**Required work**
Repeat all the data word for word.
*** Source material Section Begins ***
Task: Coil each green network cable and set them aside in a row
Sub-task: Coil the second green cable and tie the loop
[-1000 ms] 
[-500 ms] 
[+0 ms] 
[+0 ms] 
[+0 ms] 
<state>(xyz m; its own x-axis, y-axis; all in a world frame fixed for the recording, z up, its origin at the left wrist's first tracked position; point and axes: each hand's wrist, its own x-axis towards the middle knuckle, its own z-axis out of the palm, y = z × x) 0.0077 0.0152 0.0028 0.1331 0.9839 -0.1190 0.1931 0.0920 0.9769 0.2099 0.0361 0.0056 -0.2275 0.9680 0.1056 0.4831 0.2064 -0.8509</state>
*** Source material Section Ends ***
**Expected answer**
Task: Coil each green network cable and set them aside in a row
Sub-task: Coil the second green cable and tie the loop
[-1000 ms] 
[-500 ms] 
[+0 ms] 
[+0 ms] 
[+0 ms] 
<state>(xyz m; its own x-axis, y-axis; all in a world frame fixed for the recording, z up, its origin at the left wrist's first tracked position; point and axes: each hand's wrist, its own x-axis towards the middle knuckle, its own z-axis out of the palm, y = z × x) 0.0077 0.0152 0.0028 0.1331 0.9839 -0.1190 0.1931 0.0920 0.9769 0.2099 0.0361 0.0056 -0.2275 0.9680 0.1056 0.4831 0.2064 -0.8509</state>

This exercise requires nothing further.